I18n and MS WEFT

Overview

After a brief overview of MS WEFT, and critique of some applications of it which are found "out there", this page focusses-in on use of MS WEFT in an i18n context.

We show how an HTML author, while staying within the W3C interworking specifications and producing a page which can be rendered by WWW-compatible browsers in the presence of appropriate installed fonts, can also offer MSIE-using readers the convenience of an embedded font, serving also as a workaround for an unfortunate shortcoming of IE which otherwise tends to lead to unnecessary display of missing-character indicators.

Introduction

MS WEFT is an MS-specific technique for creating embeddable fonts to be used in web pages. These fonts are then "embedded" by using W3C-conforming directives in CSS, and, as such, require no non-standard constructs in the web pages and stylesheets themselves. The embedded fonts are of no use to other browsers (other than those "browsers" which are mere wrappers for WinMSIE itself), but, when correctly applied, they do no harm either, since a non-supporting client agent ignores the relevant CSS sections, either because it does not implement the relevant constructs (the CSS parsing rules for unknown features are designed to make this harmless), or because, although they do understand the construct, they recognise that the font format is not one which they can use.
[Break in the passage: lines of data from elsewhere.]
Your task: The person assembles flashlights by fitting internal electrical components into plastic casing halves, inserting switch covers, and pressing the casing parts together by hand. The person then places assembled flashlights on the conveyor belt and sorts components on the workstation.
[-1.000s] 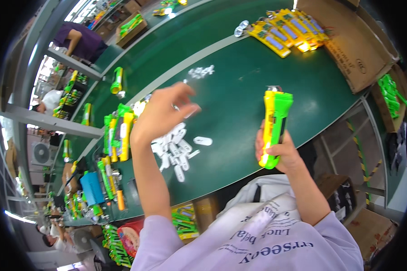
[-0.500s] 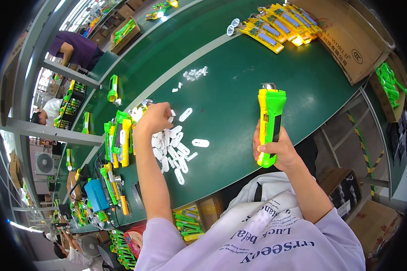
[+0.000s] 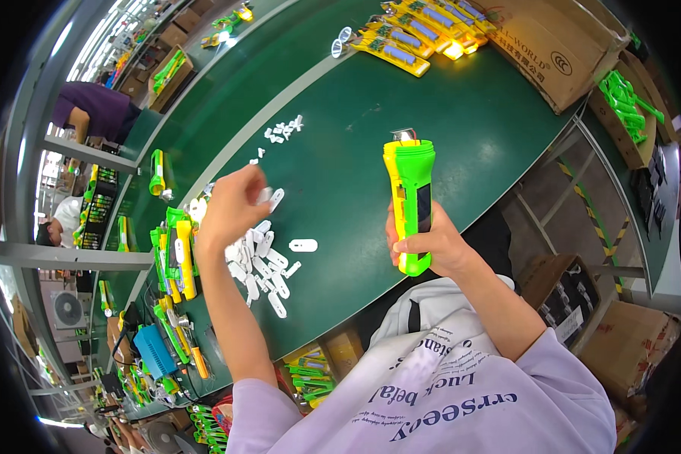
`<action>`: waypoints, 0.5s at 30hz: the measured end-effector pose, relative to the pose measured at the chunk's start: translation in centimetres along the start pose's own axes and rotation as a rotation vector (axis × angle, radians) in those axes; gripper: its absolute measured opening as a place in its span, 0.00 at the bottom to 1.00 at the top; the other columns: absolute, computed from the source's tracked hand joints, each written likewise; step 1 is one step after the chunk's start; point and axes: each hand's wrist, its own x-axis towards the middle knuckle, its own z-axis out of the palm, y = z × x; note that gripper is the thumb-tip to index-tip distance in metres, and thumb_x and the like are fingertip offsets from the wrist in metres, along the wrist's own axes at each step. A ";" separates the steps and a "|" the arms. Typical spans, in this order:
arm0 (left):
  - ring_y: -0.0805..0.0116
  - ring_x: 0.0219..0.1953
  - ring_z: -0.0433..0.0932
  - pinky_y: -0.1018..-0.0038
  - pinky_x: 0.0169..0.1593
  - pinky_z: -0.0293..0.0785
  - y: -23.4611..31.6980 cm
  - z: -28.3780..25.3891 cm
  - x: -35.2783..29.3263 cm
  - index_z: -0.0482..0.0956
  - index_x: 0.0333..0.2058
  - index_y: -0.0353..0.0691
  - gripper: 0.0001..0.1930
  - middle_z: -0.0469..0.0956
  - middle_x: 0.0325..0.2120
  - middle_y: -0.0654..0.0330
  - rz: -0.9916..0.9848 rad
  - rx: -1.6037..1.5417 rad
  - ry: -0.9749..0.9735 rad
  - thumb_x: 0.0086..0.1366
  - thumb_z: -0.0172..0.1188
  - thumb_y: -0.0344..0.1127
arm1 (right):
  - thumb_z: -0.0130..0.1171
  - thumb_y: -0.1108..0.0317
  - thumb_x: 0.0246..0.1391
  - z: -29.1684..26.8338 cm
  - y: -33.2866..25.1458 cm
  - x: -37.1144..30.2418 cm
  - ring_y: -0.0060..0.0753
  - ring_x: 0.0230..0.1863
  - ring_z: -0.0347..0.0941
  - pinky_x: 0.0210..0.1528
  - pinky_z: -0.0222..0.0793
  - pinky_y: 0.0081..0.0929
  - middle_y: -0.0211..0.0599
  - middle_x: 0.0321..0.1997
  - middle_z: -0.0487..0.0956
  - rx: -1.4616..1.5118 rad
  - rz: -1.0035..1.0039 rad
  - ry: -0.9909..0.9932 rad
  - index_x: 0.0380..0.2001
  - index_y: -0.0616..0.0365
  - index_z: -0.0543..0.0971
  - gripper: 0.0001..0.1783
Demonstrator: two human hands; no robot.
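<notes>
My right hand [image 3: 429, 240] is wrapped around the lower body of a green-and-yellow flashlight [image 3: 411, 193], held upright over the table's near edge. Its top end has no lens cover, and a metallic part with a thin red wire [image 3: 405, 136] sticks out there. My left hand [image 3: 236, 203] hovers at the far side of a pile of white plastic pieces [image 3: 261, 261]. Its fingertips pinch a small white plastic piece [image 3: 264, 196], blurred by motion. One loose oval white piece [image 3: 303, 245] lies right of the pile.
Small white parts [image 3: 284, 129] lie farther back on the green table [image 3: 340, 181]. Yellow flashlight halves with batteries [image 3: 424, 34] sit at the far edge beside a cardboard box [image 3: 560, 49]. Green-and-yellow flashlights [image 3: 175, 253] and a blue box [image 3: 156, 351] are at left, by metal frame bars [image 3: 76, 256].
The whole view has shifted, so the table items appear farther left. My left hand has lifted slightly from the pile with a white piece at its fingertips. My right hand still grips the flashlight.
</notes>
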 end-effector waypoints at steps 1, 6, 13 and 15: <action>0.73 0.30 0.75 0.76 0.38 0.74 2.0 1.1 0.3 0.75 0.31 0.36 0.11 0.74 0.23 0.63 0.145 -0.233 0.049 0.47 0.65 0.22 | 0.66 0.76 0.38 -0.2 0.1 0.0 0.32 0.25 0.76 0.27 0.72 0.30 0.38 0.28 0.75 -0.021 -0.010 -0.008 0.48 0.61 0.65 0.31; 0.73 0.33 0.78 0.75 0.42 0.76 9.3 7.3 -1.0 0.74 0.35 0.35 0.13 0.76 0.32 0.63 0.475 -0.956 -0.064 0.52 0.67 0.22 | 0.66 0.77 0.37 0.2 -0.3 -0.1 0.32 0.26 0.76 0.29 0.73 0.28 0.38 0.29 0.76 -0.041 -0.002 0.001 0.46 0.61 0.67 0.29; 0.73 0.34 0.79 0.76 0.42 0.77 9.8 8.8 -1.3 0.72 0.38 0.34 0.14 0.76 0.32 0.60 0.352 -1.115 -0.020 0.54 0.67 0.21 | 0.65 0.77 0.37 0.4 0.1 -0.2 0.31 0.28 0.77 0.30 0.74 0.29 0.38 0.31 0.76 -0.099 -0.001 0.022 0.47 0.61 0.68 0.29; 0.72 0.35 0.80 0.76 0.42 0.77 9.9 8.7 -1.3 0.73 0.38 0.33 0.14 0.77 0.33 0.59 0.304 -1.083 -0.034 0.54 0.68 0.21 | 0.65 0.78 0.37 0.5 0.1 -0.2 0.31 0.29 0.77 0.31 0.74 0.29 0.37 0.31 0.75 -0.083 -0.003 0.030 0.47 0.61 0.68 0.30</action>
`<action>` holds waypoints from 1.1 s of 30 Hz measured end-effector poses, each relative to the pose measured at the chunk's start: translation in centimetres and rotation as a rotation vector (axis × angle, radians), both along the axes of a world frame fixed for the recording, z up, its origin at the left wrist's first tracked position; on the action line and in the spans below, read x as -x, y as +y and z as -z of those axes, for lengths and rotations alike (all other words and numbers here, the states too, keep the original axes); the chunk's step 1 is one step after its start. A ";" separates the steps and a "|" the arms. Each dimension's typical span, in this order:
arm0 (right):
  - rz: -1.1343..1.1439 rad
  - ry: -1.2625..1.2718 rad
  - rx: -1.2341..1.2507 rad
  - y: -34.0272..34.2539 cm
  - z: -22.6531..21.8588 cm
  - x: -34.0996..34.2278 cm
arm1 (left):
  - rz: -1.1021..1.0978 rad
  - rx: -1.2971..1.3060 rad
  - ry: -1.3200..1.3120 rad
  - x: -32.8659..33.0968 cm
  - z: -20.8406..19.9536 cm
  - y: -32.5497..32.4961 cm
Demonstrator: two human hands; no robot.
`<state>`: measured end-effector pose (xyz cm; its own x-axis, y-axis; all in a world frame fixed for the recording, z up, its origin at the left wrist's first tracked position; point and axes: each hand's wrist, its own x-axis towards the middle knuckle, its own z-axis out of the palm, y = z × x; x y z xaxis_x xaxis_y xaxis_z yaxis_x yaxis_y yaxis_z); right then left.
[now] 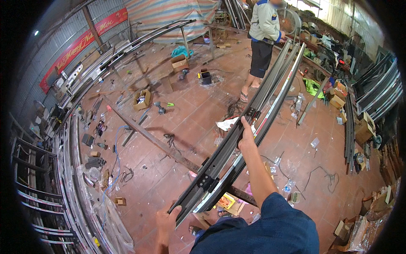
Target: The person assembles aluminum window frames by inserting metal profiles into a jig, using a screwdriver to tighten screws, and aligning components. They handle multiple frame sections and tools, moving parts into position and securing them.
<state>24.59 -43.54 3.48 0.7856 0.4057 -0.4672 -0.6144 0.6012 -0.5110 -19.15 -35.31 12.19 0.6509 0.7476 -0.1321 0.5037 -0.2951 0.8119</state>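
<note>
A long dark metal profile (226, 158) with black fittings on it runs slantwise from near me to the far right. My left hand (168, 220) is closed round its near end. Farther along, my right hand (246, 137) grips the same profile beside a black fitting, thumb on top. Close alongside on the right lies a second dark profile (270, 122) with a white and red strip along it. Beneath both, a brown steel bar (243, 195) of a stand partly shows. The undersides of the profiles and some of my fingers are hidden.
A co-worker (264, 25) stands by the profiles' far end. A steel beam (144, 131) crosses the tiled floor, with a cordless drill (160, 108) and an open carton (142, 99) nearby. Frames (40, 186) stack at left; more profiles (349, 131) lie at right.
</note>
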 end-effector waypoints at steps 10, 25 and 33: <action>-0.045 -0.171 0.135 -2.6 2.1 -3.5 | 0.118 -0.120 0.062 -5.9 4.3 9.0; -0.247 -0.722 1.228 -29.0 10.6 15.6 | 0.072 -0.071 0.134 -11.2 16.0 15.9; -0.490 -1.023 1.549 -26.6 9.6 21.1 | 0.123 0.002 0.008 -9.6 18.4 14.1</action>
The WEFT technique is promoted mostly (I think it's fair to say) to typographers, as a means of improving the cosmetics of web pages. While this is a perfectly valid thing to want to do, it doesn't happen to be my particular area of interest, and I'll say rather little about it in these pages. I'm more interested in i18n support, which seems to receive scant mention in the MS WEFT documentation, and this is what the present web page is chiefly about.

At time of writing this note, the most-recent version of WEFT available from the public URL at MS was WEFT3 - specifically, a version which called itself "WEFT III (V5.3.2)", and is cited from some other contexts as "WEFT 3.2". This is the only version actually used in the present discussion. It's a couple of years old, and does not support some of the newer Unicode character ranges; but hunting around did not locate any reference to a newer version - not even in development status.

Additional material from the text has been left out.